In the 1970s, a student who would go on to become one of the world’s foremost clinical microbiologists was advised against doing research into infectious diseases. There was no point, his professor told him. Thanks to vaccination and antibiotics, deadly epidemic diseases, such as smallpox, plague, typhus and malaria, were finally in retreat.

Nearly 50 years later, however, smallpox remains the only human disease to be eradicated. In the meantime, new pathogens have emerged, jumping species from animal hosts to humans, or bursting out of their traditional habitats in isolated parts of the world and going global.

In 2002, a previously unknown type of pneumonia appeared in China. Severe Acute Respiratory Syndrome, or SARS, a coronavirus-like COVID-19 and the common cold, killed over 700 people in North and South America, Europe and Asia. Ebola was first identified in 1976 but was confined to small outbreaks in central Africa. Then suddenly, in 2014, it struck in west Africa and then across the world. And by 2016 the HIV and AIDS pandemic, which came to worldwide notice in the 1980s, had been responsible for at least 35 million deaths. For anything on a comparable scale, we have to go back to the 14th century and the Black Death.
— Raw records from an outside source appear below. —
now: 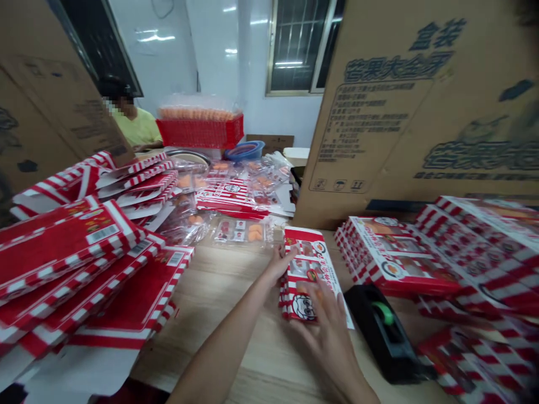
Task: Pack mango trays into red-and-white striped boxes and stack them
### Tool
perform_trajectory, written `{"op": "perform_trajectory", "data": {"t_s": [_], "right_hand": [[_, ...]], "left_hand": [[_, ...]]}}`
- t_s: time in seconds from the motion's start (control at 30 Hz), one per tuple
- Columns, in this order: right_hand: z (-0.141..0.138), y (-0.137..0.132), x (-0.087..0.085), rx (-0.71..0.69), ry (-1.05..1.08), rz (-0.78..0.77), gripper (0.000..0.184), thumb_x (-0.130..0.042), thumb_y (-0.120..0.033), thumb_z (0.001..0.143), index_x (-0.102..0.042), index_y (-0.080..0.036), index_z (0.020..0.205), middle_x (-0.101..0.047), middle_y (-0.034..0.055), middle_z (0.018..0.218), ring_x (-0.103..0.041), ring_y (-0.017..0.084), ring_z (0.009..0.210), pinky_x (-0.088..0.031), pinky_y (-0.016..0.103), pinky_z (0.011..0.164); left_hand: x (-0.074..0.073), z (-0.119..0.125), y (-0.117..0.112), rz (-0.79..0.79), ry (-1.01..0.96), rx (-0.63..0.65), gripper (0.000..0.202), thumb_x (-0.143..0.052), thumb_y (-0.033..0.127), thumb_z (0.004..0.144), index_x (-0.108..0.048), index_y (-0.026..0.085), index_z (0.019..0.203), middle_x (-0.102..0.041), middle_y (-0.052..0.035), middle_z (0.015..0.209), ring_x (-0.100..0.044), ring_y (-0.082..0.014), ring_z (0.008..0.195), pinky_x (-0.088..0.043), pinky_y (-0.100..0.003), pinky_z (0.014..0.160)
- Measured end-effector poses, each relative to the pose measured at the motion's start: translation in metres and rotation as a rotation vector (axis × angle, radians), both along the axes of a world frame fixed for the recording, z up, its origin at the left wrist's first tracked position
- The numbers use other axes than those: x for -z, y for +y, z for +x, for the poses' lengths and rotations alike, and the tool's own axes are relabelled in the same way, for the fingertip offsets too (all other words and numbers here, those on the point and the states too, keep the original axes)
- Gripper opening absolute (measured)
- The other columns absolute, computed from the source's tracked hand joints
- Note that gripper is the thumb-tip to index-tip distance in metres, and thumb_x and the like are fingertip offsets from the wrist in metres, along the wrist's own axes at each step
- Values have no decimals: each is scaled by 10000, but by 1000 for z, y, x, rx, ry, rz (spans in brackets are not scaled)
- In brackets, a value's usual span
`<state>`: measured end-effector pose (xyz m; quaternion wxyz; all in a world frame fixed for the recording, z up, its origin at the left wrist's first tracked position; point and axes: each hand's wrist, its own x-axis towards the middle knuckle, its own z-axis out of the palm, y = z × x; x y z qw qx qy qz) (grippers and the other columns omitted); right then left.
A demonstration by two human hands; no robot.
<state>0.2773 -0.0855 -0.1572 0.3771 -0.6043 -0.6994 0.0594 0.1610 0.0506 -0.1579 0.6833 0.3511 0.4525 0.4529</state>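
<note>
In front of me on the wooden table lies a red-and-white striped window box [301, 262], small wrapped pieces showing through its openings. My left hand [283, 261] grips its left side near the far end, with the fingertips partly hidden. Over its near right part is my right hand [326, 320], slightly blurred, fingers stretched and apart, thumb by the near edge. Just right of the box stands a black tape dispenser [385, 331] with a green-cored roll. Beyond the box lies a clear packet [242, 231] with orange and dark red pieces.
Folded striped cartons [84, 247] are piled at left. Filled striped boxes [391, 252] are stacked at right, before a big cardboard carton [379, 123]. More clear packets [261, 182], a red basket [202, 132] and a blue basin [245, 150] stand behind. A person in yellow [141, 128] sits back left.
</note>
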Motion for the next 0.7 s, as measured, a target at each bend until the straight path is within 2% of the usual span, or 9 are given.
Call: {"op": "perform_trajectory", "data": {"t_s": [0.07,0.1,0.17,0.27,0.47,0.6,0.7], "right_hand": [[13,7,-10,145,413,-188,628,-560,-531,762,-501,-164,1268,-432,158,1419,-281,341,1364,-168,536,1111],[19,11,-14,194,588,-280,635,-568,-549,740,-524,-157,1238,-488,163,1374,-330,348,1339,-224,520,1099],[27,17,-19,186,798,-420,627,-602,-571,694,-576,-155,1163,-623,157,1219,-506,359,1205,-386,490,1012],[26,14,-18,130,891,-482,567,-623,-555,697,-615,-159,1104,-707,118,1068,-654,321,1000,-522,430,861],[7,-5,-12,67,1160,-534,577,-687,-492,697,-579,-201,1184,-683,83,1147,-643,288,1046,-536,398,862],[13,12,-3,153,1186,-439,671,-710,-459,671,-514,-179,1248,-686,89,1130,-660,292,1006,-542,418,849],[25,33,4,223,1161,-405,737,-706,-455,653,-467,-178,1292,-671,95,1156,-666,286,993,-553,395,829]], "left_hand": [[1,-2,-6,-20,6,33,341,-609,279,848,-544,141,1153,-647,-81,1082,-645,-187,908,-502,-412,856],[0,-3,-9,-29,9,47,378,-636,291,827,-537,145,1162,-656,-85,1075,-651,-192,905,-499,-404,861],[-2,-7,-16,-50,17,67,510,-704,334,761,-506,161,1198,-676,-93,1062,-662,-211,906,-496,-384,864],[-9,-16,-23,-85,25,90,678,-755,426,677,-462,182,1237,-697,-99,1035,-673,-242,910,-501,-373,853],[-20,-29,-33,-62,-30,173,634,-735,493,668,-527,171,1174,-704,-115,1031,-680,-263,912,-513,-391,850],[-23,-17,-37,12,-84,219,639,-700,470,716,-464,216,1252,-676,-101,1115,-672,-242,944,-505,-401,877],[-25,-5,-37,75,-75,241,675,-751,421,675,-473,219,1256,-659,-101,1146,-646,-249,1000,-461,-424,938]]}}
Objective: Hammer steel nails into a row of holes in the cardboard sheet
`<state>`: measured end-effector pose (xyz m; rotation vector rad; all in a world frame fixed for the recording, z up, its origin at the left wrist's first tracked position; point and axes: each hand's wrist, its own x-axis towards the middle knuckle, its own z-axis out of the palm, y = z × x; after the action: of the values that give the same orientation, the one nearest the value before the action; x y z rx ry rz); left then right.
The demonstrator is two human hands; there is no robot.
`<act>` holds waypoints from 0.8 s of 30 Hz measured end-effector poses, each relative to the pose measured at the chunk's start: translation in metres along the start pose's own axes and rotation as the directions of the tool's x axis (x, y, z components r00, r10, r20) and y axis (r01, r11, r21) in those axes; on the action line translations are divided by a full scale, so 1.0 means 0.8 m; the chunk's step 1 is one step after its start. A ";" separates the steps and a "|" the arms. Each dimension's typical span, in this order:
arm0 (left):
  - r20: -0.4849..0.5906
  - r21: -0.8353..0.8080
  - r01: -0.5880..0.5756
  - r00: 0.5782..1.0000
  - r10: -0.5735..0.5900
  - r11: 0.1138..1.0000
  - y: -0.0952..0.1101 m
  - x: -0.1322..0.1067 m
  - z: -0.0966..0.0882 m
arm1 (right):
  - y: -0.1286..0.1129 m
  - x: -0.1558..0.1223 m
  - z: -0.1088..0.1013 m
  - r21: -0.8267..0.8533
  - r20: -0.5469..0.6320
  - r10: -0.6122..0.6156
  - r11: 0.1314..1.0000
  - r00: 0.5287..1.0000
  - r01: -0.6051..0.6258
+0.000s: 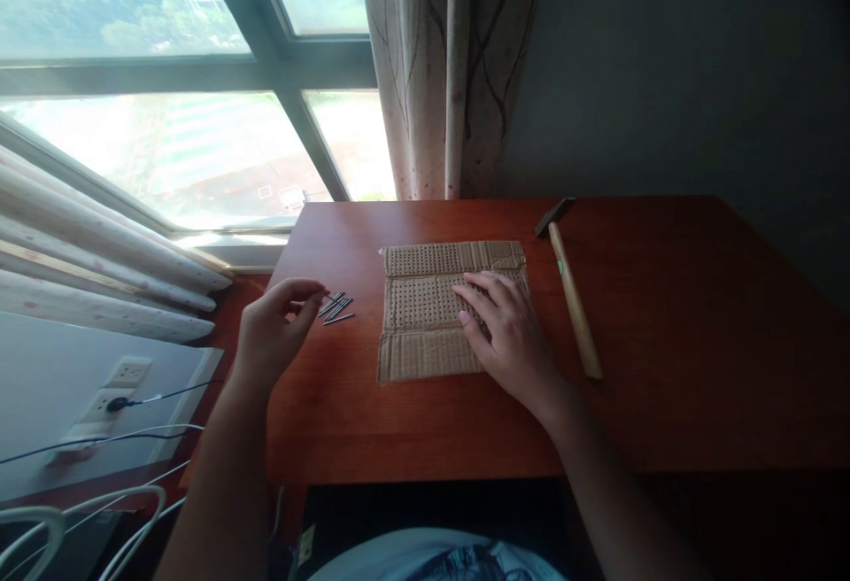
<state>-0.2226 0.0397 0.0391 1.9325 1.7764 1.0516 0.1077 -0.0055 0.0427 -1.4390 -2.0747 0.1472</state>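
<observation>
My left hand [284, 320] is closed in a pinch at the left of the table, with a nail between thumb and forefinger, mostly covered by the fingertips. Right beside those fingertips lies a small pile of several grey metal nails [339, 306]. A piece of brown cardboard [418, 355], covered in rows of small holes over its middle and far parts, lies flat in front of me. Over its right side my right hand [508, 324] rests with fingers spread, hiding part of the holes. To the right of the cardboard lies a hammer [575, 306] with a wooden handle, its head pointing away.
The reddish-brown wooden table [683, 324] reaches to a window [319, 67] and a patterned curtain [425, 76] at the back. Power sockets [110, 399] with a plug and loose cables [126, 510] are low on the left, beyond the table's edge.
</observation>
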 end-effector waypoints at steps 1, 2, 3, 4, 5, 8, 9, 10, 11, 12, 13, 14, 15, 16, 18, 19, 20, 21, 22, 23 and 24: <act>-0.018 0.011 0.005 1.000 -0.004 1.000 0.001 0.000 -0.001 | 0.000 0.000 0.000 -0.001 0.003 0.000 1.000 1.000 0.000; -0.027 0.037 -0.001 1.000 0.002 0.999 0.002 0.001 -0.001 | 0.000 0.000 -0.001 -0.001 0.004 0.000 1.000 1.000 0.000; -0.031 0.079 -0.020 0.999 0.022 0.997 0.003 0.001 -0.002 | -0.001 0.000 -0.001 -0.001 0.006 -0.001 1.000 1.000 0.001; -0.024 0.138 -0.053 0.998 0.057 0.989 0.005 0.002 -0.002 | -0.001 0.000 -0.001 -0.001 0.006 0.000 1.000 1.000 0.000; -0.005 0.207 -0.099 0.995 0.103 0.973 0.007 0.003 -0.002 | -0.001 0.000 -0.002 -0.001 0.007 0.002 1.000 1.000 -0.002; 0.130 0.407 -0.250 0.968 0.215 0.879 0.015 0.007 0.002 | -0.002 0.000 -0.002 -0.003 0.009 0.006 1.000 1.000 -0.006; 0.188 0.451 -0.290 0.955 0.227 0.844 0.016 0.008 0.006 | -0.002 0.000 -0.001 -0.004 0.008 0.006 1.000 1.000 -0.006; 0.244 0.479 -0.323 0.942 0.229 0.816 0.017 0.009 0.009 | -0.002 0.000 -0.001 -0.004 0.007 0.005 1.000 1.000 -0.005; 0.290 0.495 -0.344 0.931 0.222 0.797 0.017 0.010 0.014 | -0.002 0.000 -0.001 -0.004 0.004 0.004 1.000 1.000 -0.004; 0.324 0.505 -0.357 0.922 0.211 0.786 0.017 0.010 0.018 | -0.002 0.000 -0.001 -0.003 0.001 0.004 1.000 1.000 -0.004; 0.348 0.509 -0.361 0.917 0.197 0.782 0.016 0.009 0.022 | -0.002 0.000 -0.001 -0.001 -0.001 0.004 1.000 1.000 -0.004; 0.363 0.510 -0.358 0.914 0.182 0.782 0.014 0.009 0.026 | -0.002 0.000 -0.001 0.001 -0.001 0.004 1.000 1.000 -0.004; 0.369 0.510 -0.349 0.914 0.167 0.786 0.013 0.008 0.029 | -0.002 0.000 -0.001 0.003 0.000 0.005 1.000 1.000 -0.005; 0.369 0.507 -0.337 0.917 0.154 0.793 0.012 0.007 0.031 | -0.002 0.000 -0.001 0.005 0.000 0.006 1.000 1.000 -0.006; 0.361 0.491 -0.315 0.922 0.140 0.812 0.011 0.005 0.033 | -0.003 0.000 -0.001 0.010 -0.002 0.007 1.000 1.000 -0.007; 0.351 0.481 -0.303 0.927 0.136 0.823 0.010 0.004 0.032 | -0.002 0.000 -0.001 0.013 -0.004 0.007 1.000 1.000 -0.007; 0.334 0.474 -0.288 0.933 0.133 0.832 0.009 0.003 0.031 | -0.002 0.000 -0.001 0.016 -0.006 0.007 1.000 1.000 -0.007; 0.311 0.469 -0.275 0.941 0.134 0.839 0.008 0.002 0.029 | -0.002 0.000 -0.001 0.018 -0.006 0.007 1.000 1.000 -0.007; 0.286 0.466 -0.263 0.948 0.137 0.845 0.005 0.002 0.027 | -0.002 0.000 -0.001 0.019 -0.004 0.007 1.000 1.000 -0.007; 0.268 0.464 -0.256 0.953 0.142 0.848 0.002 0.001 0.024 | -0.002 0.000 -0.001 0.020 -0.001 0.007 1.000 1.000 -0.007; 0.258 0.463 -0.254 0.955 0.144 0.849 -0.002 0.000 0.022 | -0.001 0.000 -0.001 0.020 0.001 0.007 1.000 1.000 -0.007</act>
<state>-0.2118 0.0440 0.0261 2.4680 1.8748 0.4291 0.1071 -0.0061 0.0438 -1.4353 -2.0634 0.1706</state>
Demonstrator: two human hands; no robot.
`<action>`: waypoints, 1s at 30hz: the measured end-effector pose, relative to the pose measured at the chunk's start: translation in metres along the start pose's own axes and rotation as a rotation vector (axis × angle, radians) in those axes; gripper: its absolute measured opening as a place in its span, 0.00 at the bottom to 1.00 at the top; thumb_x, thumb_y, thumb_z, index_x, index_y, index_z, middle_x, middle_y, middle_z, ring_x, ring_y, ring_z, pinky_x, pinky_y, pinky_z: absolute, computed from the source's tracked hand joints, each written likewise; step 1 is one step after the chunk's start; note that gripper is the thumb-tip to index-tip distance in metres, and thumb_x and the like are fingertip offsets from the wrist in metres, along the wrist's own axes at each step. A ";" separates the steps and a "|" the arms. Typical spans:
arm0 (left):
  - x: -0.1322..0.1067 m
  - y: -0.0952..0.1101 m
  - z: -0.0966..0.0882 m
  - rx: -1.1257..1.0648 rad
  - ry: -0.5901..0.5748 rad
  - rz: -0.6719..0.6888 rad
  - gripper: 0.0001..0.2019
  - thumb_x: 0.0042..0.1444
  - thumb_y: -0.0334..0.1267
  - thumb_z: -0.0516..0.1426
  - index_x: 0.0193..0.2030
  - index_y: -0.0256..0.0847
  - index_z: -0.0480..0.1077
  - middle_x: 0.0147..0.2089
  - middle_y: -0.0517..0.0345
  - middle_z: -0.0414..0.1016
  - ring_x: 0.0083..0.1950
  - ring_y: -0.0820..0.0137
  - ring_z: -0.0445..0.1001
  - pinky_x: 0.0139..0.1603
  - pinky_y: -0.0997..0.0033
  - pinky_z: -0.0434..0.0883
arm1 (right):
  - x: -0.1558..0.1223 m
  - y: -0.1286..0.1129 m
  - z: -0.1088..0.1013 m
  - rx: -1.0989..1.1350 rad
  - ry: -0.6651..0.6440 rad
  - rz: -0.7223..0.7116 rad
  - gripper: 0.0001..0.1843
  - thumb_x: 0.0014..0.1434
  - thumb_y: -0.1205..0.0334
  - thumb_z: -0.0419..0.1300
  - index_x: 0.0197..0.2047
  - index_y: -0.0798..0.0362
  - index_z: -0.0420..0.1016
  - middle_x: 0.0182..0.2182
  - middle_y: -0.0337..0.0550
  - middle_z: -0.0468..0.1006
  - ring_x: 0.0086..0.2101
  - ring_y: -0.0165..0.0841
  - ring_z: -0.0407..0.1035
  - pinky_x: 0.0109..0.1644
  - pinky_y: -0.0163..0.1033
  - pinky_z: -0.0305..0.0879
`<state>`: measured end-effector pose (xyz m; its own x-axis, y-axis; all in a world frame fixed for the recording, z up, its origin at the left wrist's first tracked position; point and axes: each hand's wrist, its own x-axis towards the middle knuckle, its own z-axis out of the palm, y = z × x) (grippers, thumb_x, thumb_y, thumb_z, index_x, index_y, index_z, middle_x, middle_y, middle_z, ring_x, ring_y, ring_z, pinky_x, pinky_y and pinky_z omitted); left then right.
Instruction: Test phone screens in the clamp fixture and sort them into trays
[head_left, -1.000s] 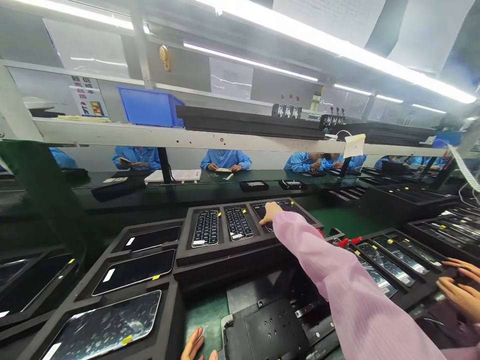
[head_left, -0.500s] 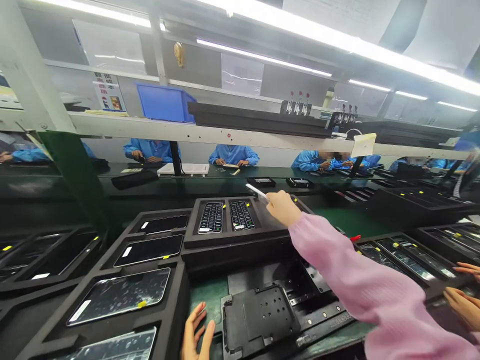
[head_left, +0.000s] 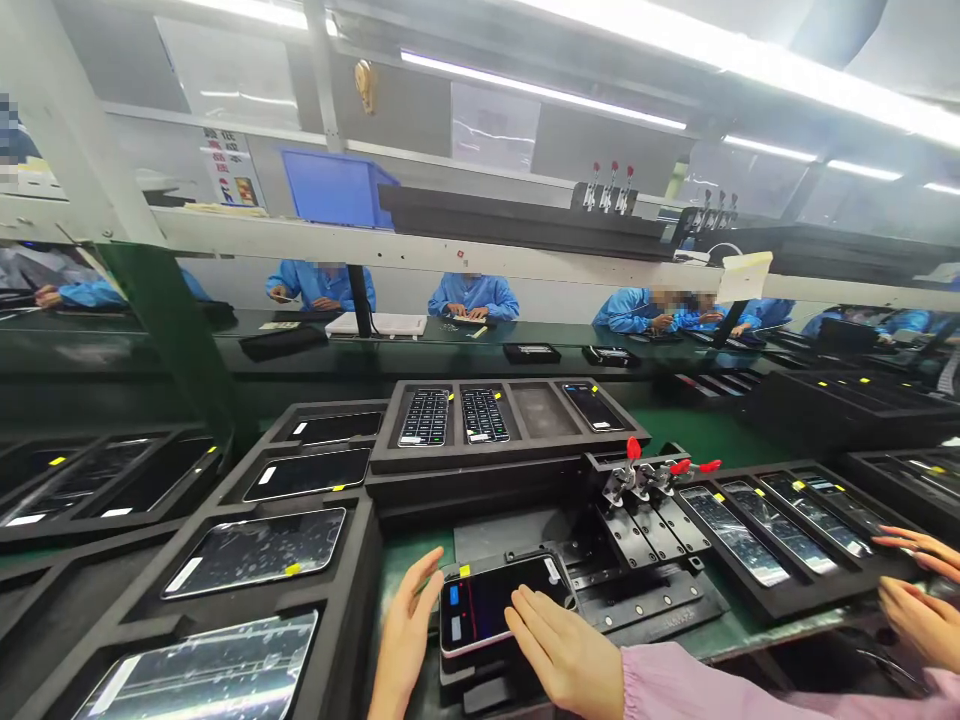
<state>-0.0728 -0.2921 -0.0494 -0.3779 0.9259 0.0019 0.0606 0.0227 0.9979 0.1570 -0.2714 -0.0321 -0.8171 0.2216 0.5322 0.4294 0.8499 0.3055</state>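
A smartphone (head_left: 491, 598) lies face up on the black fixture (head_left: 480, 690) in front of me, its screen lit in part, with a yellow tab and a white label. My right hand (head_left: 562, 650) rests with outstretched fingers over the phone's near right part; its thumb is hidden. Just left of the phone, my left hand (head_left: 411, 620) is open, fingers apart, holding nothing. Behind the fixture plate stand toggle clamps with red tips (head_left: 637, 470) on a rail.
A foam tray (head_left: 386, 455) ahead holds three phones and one vacant slot. To the left, another foam tray (head_left: 360, 560) holds several phones. A third tray (head_left: 787, 600) sits right, near a co-worker's hands (head_left: 919, 590). A shelf (head_left: 525, 258) crosses above; co-workers in blue sit beyond.
My right hand has come down from the far tray with the phone, which now lies on the fixture. A slot in that tray is now seen vacant. My left hand stays beside the fixture.
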 end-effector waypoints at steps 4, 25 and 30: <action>0.016 0.002 0.008 0.118 -0.120 0.018 0.20 0.53 0.51 0.53 0.47 0.41 0.72 0.51 0.52 0.74 0.54 0.61 0.68 0.56 0.61 0.63 | -0.013 -0.002 0.009 -0.040 -0.018 0.073 0.18 0.59 0.71 0.47 0.51 0.62 0.68 0.49 0.53 0.71 0.51 0.39 0.63 0.50 0.39 0.69; 0.017 0.026 0.056 0.319 -0.383 0.307 0.13 0.57 0.46 0.49 0.27 0.45 0.68 0.49 0.54 0.73 0.57 0.60 0.65 0.54 0.63 0.62 | -0.005 0.067 -0.071 0.268 0.256 0.430 0.24 0.60 0.70 0.48 0.59 0.53 0.58 0.54 0.46 0.65 0.55 0.36 0.59 0.57 0.44 0.62; 0.015 0.035 0.090 0.294 -0.552 0.365 0.13 0.58 0.44 0.48 0.28 0.45 0.68 0.52 0.54 0.69 0.60 0.63 0.61 0.55 0.66 0.61 | 0.014 0.137 -0.092 0.127 0.385 0.774 0.20 0.63 0.61 0.46 0.57 0.54 0.62 0.56 0.48 0.61 0.56 0.39 0.56 0.59 0.51 0.56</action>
<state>0.0067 -0.2438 -0.0206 0.2313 0.9474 0.2214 0.3687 -0.2959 0.8812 0.2401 -0.1962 0.0895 -0.1172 0.6012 0.7905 0.7453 0.5793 -0.3301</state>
Then there have been strange manifestations of more established diseases. In 1916 poliomyelitis, previously known only for small, containable outbreaks, broke out in New York and killed 6,000 people across the US. By the 1940s and 1950s, polio was paralysing or killing over half a million people annually worldwide. And we still do not understand why, in 1918, influenza suddenly began killing millions of young fit people in a global pandemic. Until then, flu deaths had been mainly confined to the old and the frail.

Despite extraordinary advances in medical science since the late 19th century, the pathogens responsible for epidemic diseases are proving more resilient, agile and unpredictable than the 1970s’ professor could ever have imagined. The fight to overcome them clearly has some way to go.